Philipp Willingshofer has received his medical doctorate from the Medical University in Graz in 2008. After having had worked in the Emergency Department in Washington D.C., USA, he did his residency in Anaesthesia and Critical Care in Austria. During this time he was granted the “Trainee Exchange Programme” award of the European society of Anaesthesiology and was therefore able to do an internship in cardiac anaesthesia at the Royal Papworth Hospital in Cambridge, UK. He finished his residency in 2015 and received the European Diploma in Anaesthesia and Critical Care (EDAIC) and the European Diploma in Intensive Care Medicine (EDIC) in 2016 and 2019. He is therefore certified by the European Society of Anaesthesiology (ESA) and the European Society of Intensive Care Medicine (ESICM).
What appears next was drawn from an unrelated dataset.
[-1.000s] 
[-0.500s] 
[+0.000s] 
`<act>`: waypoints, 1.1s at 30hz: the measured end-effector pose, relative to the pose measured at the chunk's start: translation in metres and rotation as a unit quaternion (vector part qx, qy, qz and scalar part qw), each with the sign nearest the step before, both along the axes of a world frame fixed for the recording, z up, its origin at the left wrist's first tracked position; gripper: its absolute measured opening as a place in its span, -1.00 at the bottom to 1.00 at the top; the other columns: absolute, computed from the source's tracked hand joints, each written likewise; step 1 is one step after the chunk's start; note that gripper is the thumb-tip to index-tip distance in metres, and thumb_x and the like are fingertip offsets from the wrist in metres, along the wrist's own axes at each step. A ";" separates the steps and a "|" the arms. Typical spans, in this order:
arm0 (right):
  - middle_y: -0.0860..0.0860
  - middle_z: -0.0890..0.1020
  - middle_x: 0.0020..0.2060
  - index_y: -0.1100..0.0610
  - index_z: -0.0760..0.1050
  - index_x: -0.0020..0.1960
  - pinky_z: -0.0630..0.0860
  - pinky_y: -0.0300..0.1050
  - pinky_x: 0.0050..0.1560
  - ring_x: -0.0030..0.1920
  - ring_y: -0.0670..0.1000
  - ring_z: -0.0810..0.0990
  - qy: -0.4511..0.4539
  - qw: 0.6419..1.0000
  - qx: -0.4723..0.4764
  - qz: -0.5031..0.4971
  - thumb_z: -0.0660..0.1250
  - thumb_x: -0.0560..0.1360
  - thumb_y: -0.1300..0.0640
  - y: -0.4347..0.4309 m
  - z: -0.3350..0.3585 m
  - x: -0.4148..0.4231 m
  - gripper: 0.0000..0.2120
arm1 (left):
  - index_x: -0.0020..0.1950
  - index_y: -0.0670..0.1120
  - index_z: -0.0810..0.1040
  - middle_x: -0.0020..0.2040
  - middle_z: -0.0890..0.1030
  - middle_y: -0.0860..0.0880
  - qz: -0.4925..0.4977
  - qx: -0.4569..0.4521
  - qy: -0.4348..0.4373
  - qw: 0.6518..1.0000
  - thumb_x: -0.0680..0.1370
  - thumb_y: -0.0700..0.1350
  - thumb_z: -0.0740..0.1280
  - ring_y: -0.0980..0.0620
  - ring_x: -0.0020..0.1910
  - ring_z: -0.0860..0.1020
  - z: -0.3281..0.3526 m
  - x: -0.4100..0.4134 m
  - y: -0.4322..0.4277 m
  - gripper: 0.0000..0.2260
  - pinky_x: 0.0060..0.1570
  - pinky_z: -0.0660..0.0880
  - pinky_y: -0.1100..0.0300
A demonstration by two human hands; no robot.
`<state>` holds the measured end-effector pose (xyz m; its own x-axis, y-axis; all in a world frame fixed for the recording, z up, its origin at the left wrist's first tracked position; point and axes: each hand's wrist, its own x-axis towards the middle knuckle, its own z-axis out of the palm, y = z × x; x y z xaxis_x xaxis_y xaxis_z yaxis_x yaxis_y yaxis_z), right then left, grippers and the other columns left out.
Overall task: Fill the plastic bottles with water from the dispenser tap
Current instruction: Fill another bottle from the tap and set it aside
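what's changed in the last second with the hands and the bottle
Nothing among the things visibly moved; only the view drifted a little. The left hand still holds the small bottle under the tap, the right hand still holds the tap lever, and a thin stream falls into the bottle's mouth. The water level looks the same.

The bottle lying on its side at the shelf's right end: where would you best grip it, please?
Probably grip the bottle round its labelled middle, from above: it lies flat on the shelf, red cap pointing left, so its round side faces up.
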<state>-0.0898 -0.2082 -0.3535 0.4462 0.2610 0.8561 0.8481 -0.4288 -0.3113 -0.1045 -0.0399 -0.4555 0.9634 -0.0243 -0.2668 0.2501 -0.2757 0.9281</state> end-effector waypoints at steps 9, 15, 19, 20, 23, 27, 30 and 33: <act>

He is finishing a postgraduate University Programme in Medical Law in July 2020. He is currently working at the Kepler University Clinic in Linz and as a prehospital Emergency Physician in Austria and his special interests are Intensive Care Medicine, Cardiac Anaesthesia, Emergency Medicine and the use of ultrasound in those fields.
Abstract
The insertion technique of subclavian central lines has seen some variations since it`s early description. Many of these changes resulted from the increasingly popular use of POCUS (point of care ultrasound). My talk, at the 2020 International Conference on Critical Care and Emergency Medicine in Dubai, aims to give an overview over the different methods of subclavian central line insertion. It will cover the variations when using landmark based techniques, as well as ultrasound guided supraclavicular and infraclavicular approaches and the ultrasound based “PART” technique. It will conclude with an ultrasound-only way to confirm the correct position of central lines.